__Directions__. Filtering the records below, copy only those lines that include the word "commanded".

__Source data__.
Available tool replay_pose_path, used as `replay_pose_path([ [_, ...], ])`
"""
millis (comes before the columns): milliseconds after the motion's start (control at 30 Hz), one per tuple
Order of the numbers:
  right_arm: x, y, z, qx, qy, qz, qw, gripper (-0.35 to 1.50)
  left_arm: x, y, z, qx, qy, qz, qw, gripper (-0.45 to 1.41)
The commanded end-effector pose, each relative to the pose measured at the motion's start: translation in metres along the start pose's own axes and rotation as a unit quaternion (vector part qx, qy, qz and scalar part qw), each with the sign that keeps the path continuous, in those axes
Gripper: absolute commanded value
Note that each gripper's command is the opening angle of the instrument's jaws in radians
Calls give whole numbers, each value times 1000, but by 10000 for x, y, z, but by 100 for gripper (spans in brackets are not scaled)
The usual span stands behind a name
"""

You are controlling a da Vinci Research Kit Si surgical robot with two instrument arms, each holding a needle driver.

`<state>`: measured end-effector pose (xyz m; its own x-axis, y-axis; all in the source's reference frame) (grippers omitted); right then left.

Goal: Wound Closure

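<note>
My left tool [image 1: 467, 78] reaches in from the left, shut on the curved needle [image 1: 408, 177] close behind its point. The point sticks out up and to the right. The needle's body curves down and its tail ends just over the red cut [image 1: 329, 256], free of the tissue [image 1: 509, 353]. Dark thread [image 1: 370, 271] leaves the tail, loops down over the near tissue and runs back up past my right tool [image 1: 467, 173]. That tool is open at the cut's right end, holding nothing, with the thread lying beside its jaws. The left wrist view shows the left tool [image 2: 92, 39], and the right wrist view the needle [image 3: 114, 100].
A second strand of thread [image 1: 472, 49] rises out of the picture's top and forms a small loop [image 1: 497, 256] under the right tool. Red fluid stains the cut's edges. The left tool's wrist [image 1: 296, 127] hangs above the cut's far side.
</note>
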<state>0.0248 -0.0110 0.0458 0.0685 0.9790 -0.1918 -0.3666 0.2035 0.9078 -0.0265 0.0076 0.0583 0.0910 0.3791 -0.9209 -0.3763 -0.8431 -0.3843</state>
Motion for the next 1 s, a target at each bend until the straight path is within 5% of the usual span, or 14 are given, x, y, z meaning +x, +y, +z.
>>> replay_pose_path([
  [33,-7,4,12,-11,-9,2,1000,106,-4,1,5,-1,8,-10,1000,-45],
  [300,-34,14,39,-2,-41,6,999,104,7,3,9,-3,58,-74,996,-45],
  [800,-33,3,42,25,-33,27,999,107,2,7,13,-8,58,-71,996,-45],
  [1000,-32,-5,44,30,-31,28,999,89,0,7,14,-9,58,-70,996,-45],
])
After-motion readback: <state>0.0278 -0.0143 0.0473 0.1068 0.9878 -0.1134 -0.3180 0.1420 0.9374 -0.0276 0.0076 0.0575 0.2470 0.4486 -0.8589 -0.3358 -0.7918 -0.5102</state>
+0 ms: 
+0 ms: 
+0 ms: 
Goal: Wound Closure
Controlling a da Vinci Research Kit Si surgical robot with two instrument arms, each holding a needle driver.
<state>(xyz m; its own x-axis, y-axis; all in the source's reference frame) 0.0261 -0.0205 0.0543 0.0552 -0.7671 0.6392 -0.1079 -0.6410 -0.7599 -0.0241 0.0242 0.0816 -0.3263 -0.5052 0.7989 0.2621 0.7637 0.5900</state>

__Exercise answer__.
The commanded end-effector pose, each relative to the pose measured at the motion's start: translation in metres along the start pose's own axes and rotation as a unit quaternion (vector part qx, qy, qz and scalar part qw), each with the sign that keeps the path continuous, in those axes
Gripper: absolute commanded value

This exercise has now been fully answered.